Am 12. Februar 2026 verabschiedete das EU-Parlament auf seiner Plenarsitzung in Straßburg eine Resolution, in der es die Ausweisung ausländischer Christen und Journalisten aus der Türkei unter dem Vorwand der nationalen Sicherheit verurteilte. Dies geht aus einer offiziellen Pressemitteilung des Parlaments hervor.
Das Dokument wurde mit 502 Stimmen bei 2 Gegenstimmen und 59 Enthaltungen angenommen. Im Text wird darauf hingewiesen, dass die türkischen Behörden unbegründete Gründe der nationalen Sicherheit geltend machen und den von der Ausweisung betroffenen Personen keine angemessenen Verfahrensgarantien gewähren. Die Abgeordneten betonten den fehlenden Zugang zu Beweismitteln und eine wirksame gerichtliche Kontrolle in Ausweisungsfällen.
Das Europäische Parlament forderte Ankara auf, die gerichtliche und administrative Verfolgung ausländischer Journalisten unverzüglich einzustellen und die Ausweisungsverfahren auszusetzen. In Bezug auf Christen forderte das Parlament, die Anwendung der Verwaltungskodices N-82 und G-87, nach denen mindestens 300 ausländische Gläubige als „Bedrohung der nationalen Sicherheit” eingestuft wurden, aufzuheben und die Möglichkeit einer unabhängigen Überprüfung der Entscheidungen zu gewährleisten.

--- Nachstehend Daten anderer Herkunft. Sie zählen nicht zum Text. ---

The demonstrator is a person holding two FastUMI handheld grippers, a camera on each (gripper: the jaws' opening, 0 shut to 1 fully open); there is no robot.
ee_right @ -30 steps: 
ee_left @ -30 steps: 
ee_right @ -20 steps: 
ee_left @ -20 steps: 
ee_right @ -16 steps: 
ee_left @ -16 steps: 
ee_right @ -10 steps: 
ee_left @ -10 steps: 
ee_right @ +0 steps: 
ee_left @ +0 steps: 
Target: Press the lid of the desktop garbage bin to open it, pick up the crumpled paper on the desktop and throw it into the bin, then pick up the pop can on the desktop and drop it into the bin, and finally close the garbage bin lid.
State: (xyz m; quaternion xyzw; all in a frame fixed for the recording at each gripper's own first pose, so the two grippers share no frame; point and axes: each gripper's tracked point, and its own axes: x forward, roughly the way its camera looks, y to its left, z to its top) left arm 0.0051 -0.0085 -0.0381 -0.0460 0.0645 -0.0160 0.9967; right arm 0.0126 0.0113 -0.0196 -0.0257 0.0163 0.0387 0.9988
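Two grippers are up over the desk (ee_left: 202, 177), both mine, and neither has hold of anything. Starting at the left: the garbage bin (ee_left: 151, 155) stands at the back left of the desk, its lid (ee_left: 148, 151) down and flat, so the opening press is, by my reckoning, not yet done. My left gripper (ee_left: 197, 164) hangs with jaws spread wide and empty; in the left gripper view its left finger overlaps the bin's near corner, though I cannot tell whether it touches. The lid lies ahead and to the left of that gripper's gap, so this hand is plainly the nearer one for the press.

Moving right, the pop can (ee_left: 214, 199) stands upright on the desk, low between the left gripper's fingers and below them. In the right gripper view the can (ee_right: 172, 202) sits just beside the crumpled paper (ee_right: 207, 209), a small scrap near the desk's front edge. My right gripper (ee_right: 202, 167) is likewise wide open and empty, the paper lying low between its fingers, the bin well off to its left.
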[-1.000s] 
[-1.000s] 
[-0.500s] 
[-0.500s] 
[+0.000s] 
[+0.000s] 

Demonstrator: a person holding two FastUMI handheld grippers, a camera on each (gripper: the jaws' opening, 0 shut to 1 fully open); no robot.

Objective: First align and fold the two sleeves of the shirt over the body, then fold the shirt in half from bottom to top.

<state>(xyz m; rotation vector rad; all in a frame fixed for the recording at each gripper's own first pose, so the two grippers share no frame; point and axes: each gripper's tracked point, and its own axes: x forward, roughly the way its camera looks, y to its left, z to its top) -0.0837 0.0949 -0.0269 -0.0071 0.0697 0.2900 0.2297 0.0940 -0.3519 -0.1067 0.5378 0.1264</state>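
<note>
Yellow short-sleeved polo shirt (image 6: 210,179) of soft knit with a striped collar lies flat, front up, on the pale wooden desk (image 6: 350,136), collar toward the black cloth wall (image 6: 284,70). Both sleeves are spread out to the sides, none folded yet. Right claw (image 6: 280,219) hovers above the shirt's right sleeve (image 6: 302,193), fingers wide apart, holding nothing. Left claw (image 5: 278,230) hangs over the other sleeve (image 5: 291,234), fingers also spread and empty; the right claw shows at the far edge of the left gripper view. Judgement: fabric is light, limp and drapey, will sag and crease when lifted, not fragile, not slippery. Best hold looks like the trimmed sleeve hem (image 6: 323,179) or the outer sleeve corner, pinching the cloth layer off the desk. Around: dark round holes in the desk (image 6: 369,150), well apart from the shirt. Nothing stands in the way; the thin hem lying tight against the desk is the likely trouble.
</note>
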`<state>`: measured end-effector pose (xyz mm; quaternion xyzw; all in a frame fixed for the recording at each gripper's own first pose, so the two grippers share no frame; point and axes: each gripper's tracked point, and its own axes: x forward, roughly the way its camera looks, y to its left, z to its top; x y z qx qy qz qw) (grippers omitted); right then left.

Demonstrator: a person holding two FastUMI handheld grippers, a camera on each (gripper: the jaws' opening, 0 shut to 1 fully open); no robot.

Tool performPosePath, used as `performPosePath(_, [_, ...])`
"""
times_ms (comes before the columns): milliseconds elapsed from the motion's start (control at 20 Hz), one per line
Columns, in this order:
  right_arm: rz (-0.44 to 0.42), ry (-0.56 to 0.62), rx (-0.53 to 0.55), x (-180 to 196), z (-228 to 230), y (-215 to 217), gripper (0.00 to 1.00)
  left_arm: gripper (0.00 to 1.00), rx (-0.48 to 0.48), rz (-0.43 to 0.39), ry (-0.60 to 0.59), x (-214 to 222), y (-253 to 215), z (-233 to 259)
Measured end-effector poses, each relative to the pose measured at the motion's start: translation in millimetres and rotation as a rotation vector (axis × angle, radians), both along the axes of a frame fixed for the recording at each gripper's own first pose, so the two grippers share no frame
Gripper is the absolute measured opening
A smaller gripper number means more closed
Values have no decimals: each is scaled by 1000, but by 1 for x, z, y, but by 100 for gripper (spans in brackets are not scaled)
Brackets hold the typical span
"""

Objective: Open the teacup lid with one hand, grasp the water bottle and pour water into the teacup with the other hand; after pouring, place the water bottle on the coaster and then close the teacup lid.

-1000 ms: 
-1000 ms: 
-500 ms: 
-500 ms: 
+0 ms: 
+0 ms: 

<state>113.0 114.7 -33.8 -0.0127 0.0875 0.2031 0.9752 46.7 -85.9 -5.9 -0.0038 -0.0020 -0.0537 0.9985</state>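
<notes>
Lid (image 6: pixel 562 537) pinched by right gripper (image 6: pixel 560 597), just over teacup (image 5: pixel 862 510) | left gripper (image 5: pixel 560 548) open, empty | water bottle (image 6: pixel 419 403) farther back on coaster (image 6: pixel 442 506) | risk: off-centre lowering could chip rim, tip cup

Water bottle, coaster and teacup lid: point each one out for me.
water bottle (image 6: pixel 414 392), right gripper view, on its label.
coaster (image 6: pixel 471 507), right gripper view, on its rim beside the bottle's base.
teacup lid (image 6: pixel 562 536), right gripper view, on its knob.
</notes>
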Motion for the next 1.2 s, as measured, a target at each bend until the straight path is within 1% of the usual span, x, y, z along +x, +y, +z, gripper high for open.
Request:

In dem Beschluss ist auch ein Aufruf enthalten, willkürlich deportierte Personen zurückkehren zu lassen. Das Dokument wurde im breiteren Kontext der Diskussion über die Menschenrechtslage, die Religionsfreiheit und die Pressefreiheit in der Türkei sowie im Rahmen eines Pakets von Resolutionen zu Menschenrechtsverletzungen in einer Reihe von Ländern verabschiedet.
Zuvor hatte die UOJ berichtet, dass die Türkei offenbar Anschläge auf christliche Kirche zur Weihnachtszeit verhindert hätte.